In the estuary of Urdaibai, the observed decrease in alpha diversity in spring in waters of lower than 33 salinity was associated to the advance of the annual peak of A. bifilosa from summer to late spring after the establishment of the congeneric NIS which had its annual maxima in summer (Villate et al. 2018; Barroeta et al. 2020). In the Westerschelde estuary, the occurrence of A. tonsa is also limited in time and space, occupying the upstream area in summer, this also causing A. bifilosa (a winter-spring species in this region) to be absent more upstream in summer, affecting the seasonal pattern of A. bifilosa and the copepod community diversity pattern (Soetaert and Van Rijswijk 1993). Overall, all our results revealed that A. bifilosa is the key species that has driven all the changes in zooplankton diversity in the estuary of Urdaibai, although its effect on the increase and seasonal variations of gamma and beta diversities over the study period were attributable to its seasonal and spatial displacements induced by the colonization of the inner estuary by A. tonsa.

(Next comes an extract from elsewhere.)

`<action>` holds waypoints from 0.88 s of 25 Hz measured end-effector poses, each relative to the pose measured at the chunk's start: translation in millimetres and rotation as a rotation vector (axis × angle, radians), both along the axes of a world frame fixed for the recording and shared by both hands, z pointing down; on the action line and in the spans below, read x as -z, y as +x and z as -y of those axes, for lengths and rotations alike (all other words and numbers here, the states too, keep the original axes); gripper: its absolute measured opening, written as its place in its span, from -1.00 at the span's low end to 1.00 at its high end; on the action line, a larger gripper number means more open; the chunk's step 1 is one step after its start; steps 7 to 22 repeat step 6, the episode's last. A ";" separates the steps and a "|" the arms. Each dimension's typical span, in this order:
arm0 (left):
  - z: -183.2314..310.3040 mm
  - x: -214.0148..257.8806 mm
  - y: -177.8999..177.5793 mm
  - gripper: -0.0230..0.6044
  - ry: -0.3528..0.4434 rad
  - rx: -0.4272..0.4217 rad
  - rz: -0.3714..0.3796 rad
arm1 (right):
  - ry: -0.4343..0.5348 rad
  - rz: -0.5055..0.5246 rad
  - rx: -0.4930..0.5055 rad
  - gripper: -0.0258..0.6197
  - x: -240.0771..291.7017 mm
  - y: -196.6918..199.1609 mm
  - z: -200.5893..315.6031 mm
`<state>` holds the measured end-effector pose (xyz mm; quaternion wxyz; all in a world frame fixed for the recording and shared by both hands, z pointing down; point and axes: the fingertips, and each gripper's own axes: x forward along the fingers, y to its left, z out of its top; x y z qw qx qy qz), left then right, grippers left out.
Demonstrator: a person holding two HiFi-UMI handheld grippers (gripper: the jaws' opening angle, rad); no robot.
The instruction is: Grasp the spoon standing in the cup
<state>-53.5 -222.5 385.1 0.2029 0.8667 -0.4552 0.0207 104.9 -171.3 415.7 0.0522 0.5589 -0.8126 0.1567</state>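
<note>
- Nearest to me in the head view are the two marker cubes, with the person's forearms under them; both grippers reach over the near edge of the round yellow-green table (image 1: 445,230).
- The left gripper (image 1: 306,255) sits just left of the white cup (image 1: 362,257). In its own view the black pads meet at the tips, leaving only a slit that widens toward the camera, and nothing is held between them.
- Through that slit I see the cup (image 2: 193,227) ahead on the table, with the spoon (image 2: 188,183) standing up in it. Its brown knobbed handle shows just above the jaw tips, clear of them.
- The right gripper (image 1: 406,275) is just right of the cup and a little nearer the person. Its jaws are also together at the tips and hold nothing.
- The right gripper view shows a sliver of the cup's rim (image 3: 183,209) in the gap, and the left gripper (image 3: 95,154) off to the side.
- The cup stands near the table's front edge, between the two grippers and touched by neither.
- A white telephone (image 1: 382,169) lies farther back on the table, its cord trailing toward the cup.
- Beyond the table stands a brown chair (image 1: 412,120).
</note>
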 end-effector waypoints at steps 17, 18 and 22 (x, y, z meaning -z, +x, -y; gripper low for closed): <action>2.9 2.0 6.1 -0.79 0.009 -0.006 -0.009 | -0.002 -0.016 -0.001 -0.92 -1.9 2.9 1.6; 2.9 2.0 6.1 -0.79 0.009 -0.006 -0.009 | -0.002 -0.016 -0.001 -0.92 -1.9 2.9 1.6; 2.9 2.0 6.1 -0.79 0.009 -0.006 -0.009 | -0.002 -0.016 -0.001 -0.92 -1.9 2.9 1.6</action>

The Role of Diversity and Community Structure Prior to the arrival of the New Copepod Species in the Differential Impact of These Species in the Two Estuaries

The diversity of copepod species and zooplankton groups was higher in the inner zone of the estuary of Bilbao than in the inner zone of the estuary of Urdaibai in the period previous to the arrival and establishment of the new copepod species in the inner zone of both estuaries. The colonization success and the resulting impact on the zooplankton structure and diversity of the arriving species were, however, much higher in the first estuary than in the second one. These findings apparently go against the Elton’s hypothesis (Elton 1958), which suggests that resident diversity is an important determinant of invasion success because the high diversity increases the competitive environment of communities and makes those environments more difficult to be invaded (Naeem et al. 2000). In our case, however, the higher diversity of both copepod species and zooplankton groups in the inner estuary of Bilbao than in the inner estuary of Urdaibai could not be related to higher ecological resistance to invasions in the sense of the Elton’s hypothesis, since the initial diversity measured in the inner estuary of Bilbao corresponded to a lower abundance but higher diversity assemblage of neritic copepod species and zooplankton groups that penetrated the inner estuary when the environmental improvement due to cleaning actions in the estuary allowed so (Uriarte et al. 2016). However, such assemblage of neritic species represents a post-disturbance community unable to compete with brackish invaders for the low salinity niches (Kneitel and Perrault 2006). If we focus on the brackish component of the zooplankton, the initial community of the inner zone of the estuary of Bilbao was less complex and diverse than that of the inner estuary of Urdaibai, the latter being dominated by the brackish species A. bifilosa (Barroeta et al. 2020), and therefore, it may be inferred that the lack of true estuarine competitors rather than the presence of a diverse neritic community determined the invasion success in the estuary. As the lack of typically brackish copepod species in the initial period in the estuary of Bilbao is attributable to the previous environmental deterioration of the inner estuary (Uriarte et al. 2016), our results are consistent with the refined version of the Elton’s hypothesis which recognizes that habitat disturbances may facilitate invasions (Hobbs and Huenneke 1992; Reznick et al. 2020).